▶ [Data]

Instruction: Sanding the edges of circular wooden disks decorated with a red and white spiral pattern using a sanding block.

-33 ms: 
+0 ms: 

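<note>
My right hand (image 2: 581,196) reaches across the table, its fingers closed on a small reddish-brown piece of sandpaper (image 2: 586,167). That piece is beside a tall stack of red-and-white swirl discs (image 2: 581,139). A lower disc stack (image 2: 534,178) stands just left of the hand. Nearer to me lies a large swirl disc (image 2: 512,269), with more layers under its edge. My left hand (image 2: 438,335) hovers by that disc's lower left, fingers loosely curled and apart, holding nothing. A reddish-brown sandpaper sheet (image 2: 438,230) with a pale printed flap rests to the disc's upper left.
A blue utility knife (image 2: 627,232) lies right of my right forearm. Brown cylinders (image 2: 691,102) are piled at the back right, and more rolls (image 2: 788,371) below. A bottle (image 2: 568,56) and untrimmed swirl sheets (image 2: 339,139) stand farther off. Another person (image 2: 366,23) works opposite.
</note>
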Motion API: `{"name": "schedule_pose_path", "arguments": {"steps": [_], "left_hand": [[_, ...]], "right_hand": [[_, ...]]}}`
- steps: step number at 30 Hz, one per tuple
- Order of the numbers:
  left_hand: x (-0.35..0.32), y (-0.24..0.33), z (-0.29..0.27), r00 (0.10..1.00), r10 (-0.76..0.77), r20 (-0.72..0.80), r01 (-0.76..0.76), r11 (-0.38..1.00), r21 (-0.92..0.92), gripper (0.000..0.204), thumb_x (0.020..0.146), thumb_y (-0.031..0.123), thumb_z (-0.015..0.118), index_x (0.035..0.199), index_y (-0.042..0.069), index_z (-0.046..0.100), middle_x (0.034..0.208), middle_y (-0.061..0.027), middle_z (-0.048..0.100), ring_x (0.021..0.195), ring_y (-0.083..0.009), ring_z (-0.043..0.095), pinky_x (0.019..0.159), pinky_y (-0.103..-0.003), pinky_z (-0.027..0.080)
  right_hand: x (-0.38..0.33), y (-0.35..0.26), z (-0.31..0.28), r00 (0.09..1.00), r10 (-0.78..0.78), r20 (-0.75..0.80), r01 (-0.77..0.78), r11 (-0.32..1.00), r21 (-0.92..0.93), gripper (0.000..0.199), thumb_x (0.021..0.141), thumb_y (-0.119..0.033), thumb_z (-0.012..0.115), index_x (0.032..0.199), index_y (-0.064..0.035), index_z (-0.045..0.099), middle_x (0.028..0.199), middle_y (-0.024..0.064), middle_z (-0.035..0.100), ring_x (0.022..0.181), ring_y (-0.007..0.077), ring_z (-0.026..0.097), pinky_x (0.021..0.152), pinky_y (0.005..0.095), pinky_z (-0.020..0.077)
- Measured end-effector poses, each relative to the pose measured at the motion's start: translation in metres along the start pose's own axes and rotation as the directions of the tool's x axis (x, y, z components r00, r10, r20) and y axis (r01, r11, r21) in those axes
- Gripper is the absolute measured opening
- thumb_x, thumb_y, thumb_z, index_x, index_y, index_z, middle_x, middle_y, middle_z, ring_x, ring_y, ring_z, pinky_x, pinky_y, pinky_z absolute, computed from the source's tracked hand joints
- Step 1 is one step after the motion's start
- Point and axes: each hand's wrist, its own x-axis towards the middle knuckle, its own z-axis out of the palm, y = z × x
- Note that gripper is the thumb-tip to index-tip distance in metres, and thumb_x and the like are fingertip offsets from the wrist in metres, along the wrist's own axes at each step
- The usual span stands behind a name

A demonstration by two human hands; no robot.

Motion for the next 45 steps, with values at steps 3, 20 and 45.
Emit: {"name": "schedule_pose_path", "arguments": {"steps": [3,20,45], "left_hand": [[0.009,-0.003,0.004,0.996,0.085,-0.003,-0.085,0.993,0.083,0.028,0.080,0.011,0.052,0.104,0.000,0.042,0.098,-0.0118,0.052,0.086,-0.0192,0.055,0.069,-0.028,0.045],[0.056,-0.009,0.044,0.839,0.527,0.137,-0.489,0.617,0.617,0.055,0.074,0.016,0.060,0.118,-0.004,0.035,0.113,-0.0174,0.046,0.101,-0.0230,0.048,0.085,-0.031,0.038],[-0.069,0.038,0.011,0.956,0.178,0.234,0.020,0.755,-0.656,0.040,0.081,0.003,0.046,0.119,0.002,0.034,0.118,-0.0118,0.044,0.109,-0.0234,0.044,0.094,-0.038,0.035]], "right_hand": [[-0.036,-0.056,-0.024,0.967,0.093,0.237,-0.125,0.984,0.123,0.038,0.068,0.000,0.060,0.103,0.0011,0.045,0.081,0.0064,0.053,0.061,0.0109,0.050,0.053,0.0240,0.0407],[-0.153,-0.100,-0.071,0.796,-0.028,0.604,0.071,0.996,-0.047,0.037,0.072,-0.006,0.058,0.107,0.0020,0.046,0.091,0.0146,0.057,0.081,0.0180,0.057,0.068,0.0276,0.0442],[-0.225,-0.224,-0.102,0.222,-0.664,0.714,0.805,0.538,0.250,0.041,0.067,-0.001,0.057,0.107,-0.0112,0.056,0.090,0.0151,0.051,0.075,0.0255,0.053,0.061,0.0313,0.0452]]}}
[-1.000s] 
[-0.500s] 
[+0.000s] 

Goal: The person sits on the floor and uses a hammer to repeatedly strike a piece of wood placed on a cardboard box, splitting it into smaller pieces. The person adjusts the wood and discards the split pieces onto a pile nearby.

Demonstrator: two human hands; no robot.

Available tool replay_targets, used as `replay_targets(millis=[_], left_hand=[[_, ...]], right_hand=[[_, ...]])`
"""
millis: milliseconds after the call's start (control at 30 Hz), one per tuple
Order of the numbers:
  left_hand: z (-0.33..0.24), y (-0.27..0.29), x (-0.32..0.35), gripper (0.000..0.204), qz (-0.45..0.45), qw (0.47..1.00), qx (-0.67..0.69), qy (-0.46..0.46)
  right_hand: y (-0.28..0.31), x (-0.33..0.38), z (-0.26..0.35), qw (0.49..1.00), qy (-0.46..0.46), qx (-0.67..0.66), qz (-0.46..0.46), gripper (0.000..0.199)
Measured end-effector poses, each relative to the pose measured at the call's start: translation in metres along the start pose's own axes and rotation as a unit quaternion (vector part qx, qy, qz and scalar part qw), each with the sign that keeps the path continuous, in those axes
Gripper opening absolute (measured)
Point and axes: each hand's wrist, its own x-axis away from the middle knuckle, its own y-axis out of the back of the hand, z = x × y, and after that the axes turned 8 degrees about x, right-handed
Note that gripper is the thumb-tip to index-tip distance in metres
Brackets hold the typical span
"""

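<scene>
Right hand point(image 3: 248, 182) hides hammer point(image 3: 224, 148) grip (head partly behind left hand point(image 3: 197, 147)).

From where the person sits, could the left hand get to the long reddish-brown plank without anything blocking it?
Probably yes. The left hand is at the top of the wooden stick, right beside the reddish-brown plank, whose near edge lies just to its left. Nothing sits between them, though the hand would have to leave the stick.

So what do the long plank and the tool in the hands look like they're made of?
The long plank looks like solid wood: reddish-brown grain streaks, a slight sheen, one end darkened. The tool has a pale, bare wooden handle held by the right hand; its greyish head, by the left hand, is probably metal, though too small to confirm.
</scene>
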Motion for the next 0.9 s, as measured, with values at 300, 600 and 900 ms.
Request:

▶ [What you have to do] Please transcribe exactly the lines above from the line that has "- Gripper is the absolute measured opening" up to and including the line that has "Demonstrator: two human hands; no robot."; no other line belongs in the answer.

▶ [Output below]
- Gripper is the absolute measured opening
- thumb_x, thumb_y, thumb_z, index_x, index_y, index_z, middle_x, middle_y, middle_z, ring_x, ring_y, ring_z, pinky_x, pinky_y, pinky_z absolute, computed from the source's tracked hand joints
- Step 1 is one step after the motion's start
- Point and axes: each hand's wrist, its own x-axis towards the middle knuckle, its own z-axis out of the palm, y = z × x
- Note that gripper is the thumb-tip to index-tip distance in metres, and thumb_x and the like are fingertip offsets from the wrist in metres, along the wrist's own axes at each step
- The usual span stands behind a name

A demonstration by two human hands; no robot.

Motion for the next 45 steps, with values at steps 3, 20 and 45.
Emit: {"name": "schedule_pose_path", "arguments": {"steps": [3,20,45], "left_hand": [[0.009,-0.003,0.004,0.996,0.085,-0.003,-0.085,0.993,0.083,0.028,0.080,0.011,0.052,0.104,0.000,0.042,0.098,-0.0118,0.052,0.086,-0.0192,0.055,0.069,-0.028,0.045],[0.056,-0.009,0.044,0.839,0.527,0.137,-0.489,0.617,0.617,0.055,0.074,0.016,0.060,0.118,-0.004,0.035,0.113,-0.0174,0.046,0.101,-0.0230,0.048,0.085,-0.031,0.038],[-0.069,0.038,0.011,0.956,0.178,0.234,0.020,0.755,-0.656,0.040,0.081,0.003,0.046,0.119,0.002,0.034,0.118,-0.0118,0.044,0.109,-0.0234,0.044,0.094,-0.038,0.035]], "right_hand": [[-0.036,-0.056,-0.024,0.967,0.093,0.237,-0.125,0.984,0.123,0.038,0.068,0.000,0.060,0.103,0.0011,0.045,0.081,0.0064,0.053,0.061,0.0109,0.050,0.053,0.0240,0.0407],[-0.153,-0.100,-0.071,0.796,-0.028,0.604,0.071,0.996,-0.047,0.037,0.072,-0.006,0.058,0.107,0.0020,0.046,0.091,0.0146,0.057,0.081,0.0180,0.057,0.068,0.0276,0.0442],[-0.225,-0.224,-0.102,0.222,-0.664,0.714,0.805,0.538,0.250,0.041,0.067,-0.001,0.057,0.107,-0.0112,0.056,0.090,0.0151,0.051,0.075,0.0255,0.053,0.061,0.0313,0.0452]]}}
[-1.000s] 
[-0.500s] 
[+0.000s] 

Goal: The person sits on the floor and uses a hammer to repeatedly strike a piece of wood placed on a cardboard box, splitting it into smaller pieces. The person adjusts the wood and discards the split pieces onto a pile nearby.

Demonstrator: two human hands; no robot.

The exercise asks for nothing more.